La carretera de Cormac McCarthy
Por Pablo García Mejía
La carretera, es una novela que
oprime el corazón, una narración que hace que ha cada paso dado por los protagonistas: un hombre maduro y un niño, sea como caminar amortajado al propio funeral de los personajes, pero sobre todo al del lector que sufre y a conciencia a sabiendas de que no será consolado. Cada palabra, cada silaba puesta en la página, es dolorosa y penetrante, como una flecha metida en el plexo solar.
En medio de la
desolación devastadora: un hombre y un niño sobreviven al hambre y a la carroña que los acechan constantemente. Son los últimos seres humanos sobre el Planeta Tierra que ha sido aniquilado por el propio ser humano (hombres y mujeres) que al fin lograron su objetivo: arrasar con el Planeta Tierra y convertirlo en un yermo lleno de cenizas tóxicas en donde el sol ha dejado de brillar.

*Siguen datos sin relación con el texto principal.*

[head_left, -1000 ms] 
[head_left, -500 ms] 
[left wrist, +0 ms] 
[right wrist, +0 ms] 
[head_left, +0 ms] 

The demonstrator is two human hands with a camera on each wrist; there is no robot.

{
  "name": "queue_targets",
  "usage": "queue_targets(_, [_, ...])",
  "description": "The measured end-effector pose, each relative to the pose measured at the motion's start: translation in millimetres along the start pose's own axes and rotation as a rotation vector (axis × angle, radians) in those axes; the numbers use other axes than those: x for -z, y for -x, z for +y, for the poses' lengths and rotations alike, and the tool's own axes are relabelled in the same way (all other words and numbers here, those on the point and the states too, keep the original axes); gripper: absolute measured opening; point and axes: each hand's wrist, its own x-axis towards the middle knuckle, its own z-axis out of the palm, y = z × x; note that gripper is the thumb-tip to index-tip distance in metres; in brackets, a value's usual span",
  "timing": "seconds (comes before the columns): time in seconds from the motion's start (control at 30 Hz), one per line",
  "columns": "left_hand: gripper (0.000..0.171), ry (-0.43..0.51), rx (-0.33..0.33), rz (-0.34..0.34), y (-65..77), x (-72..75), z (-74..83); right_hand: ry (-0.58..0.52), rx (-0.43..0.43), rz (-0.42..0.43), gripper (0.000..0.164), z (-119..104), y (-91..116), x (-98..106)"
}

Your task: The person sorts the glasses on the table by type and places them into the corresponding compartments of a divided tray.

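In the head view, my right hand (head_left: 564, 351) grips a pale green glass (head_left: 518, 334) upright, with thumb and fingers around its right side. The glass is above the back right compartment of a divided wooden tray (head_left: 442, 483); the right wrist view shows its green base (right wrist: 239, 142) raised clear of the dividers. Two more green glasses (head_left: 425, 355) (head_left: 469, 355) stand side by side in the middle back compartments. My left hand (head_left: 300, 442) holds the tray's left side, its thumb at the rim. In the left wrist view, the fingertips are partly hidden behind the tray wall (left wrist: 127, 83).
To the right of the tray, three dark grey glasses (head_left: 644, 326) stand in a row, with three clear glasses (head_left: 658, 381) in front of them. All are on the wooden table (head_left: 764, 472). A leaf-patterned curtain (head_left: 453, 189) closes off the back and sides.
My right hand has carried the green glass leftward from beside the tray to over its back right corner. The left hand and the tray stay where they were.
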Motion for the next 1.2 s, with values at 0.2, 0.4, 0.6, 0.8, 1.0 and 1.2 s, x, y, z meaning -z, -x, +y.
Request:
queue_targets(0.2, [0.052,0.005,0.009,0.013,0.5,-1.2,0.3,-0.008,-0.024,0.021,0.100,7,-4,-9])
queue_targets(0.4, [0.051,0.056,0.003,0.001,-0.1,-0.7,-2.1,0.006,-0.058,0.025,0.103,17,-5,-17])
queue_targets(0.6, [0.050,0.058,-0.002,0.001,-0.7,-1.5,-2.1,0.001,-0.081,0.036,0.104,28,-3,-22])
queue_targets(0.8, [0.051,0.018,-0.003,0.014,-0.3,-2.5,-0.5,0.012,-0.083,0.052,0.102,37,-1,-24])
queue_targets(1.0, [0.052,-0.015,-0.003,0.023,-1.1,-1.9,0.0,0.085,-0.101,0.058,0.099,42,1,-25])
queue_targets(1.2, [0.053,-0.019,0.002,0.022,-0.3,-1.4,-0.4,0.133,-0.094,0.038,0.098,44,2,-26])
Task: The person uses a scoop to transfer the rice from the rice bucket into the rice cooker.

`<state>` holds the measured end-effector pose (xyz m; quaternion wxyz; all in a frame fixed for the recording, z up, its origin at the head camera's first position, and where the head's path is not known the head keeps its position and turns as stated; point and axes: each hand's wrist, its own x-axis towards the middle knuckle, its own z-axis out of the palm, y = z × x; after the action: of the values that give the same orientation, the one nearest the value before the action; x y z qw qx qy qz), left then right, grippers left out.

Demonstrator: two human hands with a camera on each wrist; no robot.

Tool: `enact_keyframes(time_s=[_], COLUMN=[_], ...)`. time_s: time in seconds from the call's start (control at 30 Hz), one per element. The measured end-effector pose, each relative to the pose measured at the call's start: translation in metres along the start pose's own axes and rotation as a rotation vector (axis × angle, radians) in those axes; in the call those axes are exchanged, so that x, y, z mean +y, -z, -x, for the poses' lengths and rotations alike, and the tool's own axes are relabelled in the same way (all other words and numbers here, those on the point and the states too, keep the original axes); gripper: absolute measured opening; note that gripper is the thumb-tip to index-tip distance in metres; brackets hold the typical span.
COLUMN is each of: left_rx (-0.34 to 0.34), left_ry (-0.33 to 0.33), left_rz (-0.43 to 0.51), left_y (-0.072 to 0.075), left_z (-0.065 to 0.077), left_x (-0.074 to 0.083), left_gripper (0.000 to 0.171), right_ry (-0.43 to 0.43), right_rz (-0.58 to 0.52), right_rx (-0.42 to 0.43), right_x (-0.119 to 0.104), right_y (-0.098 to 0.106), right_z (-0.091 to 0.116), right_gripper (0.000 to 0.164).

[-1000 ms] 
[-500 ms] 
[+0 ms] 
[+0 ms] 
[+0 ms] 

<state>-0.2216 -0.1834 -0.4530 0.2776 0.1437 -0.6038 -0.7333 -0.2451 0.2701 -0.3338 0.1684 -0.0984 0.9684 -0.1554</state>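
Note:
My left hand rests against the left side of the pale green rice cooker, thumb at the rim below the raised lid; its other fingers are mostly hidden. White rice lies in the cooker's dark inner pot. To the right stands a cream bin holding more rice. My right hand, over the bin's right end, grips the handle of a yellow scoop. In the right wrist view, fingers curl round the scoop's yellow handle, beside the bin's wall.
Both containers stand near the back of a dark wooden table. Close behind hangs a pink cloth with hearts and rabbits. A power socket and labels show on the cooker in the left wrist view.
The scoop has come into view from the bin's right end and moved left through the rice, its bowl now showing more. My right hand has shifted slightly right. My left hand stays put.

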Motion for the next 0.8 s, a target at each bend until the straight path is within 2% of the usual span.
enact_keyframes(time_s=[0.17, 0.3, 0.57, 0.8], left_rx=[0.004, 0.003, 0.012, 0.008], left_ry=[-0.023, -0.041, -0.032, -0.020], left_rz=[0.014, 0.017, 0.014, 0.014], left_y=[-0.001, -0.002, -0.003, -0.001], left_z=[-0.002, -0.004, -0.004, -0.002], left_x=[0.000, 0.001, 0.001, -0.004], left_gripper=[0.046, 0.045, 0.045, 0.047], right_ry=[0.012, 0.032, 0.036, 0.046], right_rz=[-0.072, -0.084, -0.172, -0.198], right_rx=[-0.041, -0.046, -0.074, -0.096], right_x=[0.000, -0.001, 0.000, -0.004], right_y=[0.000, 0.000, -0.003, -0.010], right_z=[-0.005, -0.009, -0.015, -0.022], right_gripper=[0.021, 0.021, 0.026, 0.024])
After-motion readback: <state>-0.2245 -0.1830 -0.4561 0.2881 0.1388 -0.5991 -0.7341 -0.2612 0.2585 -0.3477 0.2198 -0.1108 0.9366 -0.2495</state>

La carretera es el camino que conduce a la muerte y a la desolación. Por fin, los humanos cumplieron la promesa macabra de terminar con la existencia de la naturaleza sobre la faz de la Tierra, a través de una
hecatombe nuclear. Por fin, han demostrado que “el mal” gobierna los cuerpos y las almas de habitantes del Planeta. Ahora, sólo queda un niño con sentimientos nobles que pregunta: ¿Nosotros somos de los buenos? Y un hombre que muy a su pesar afirma que así es.
En esta narración, Cormac MacCarthy, podría ser el último profeta del Apocalipsis, junto a Juan, el apóstol y evangelista del Nuevo Testamento. La diferencia es que ya no existe Testamento que profetizar, sólo quedan lágrimas que derramar: lentas lágrimas sucias.
Editorial Random House, Mondadori, S.A. de C. V. Barcelona, España, 2009; 209 pp.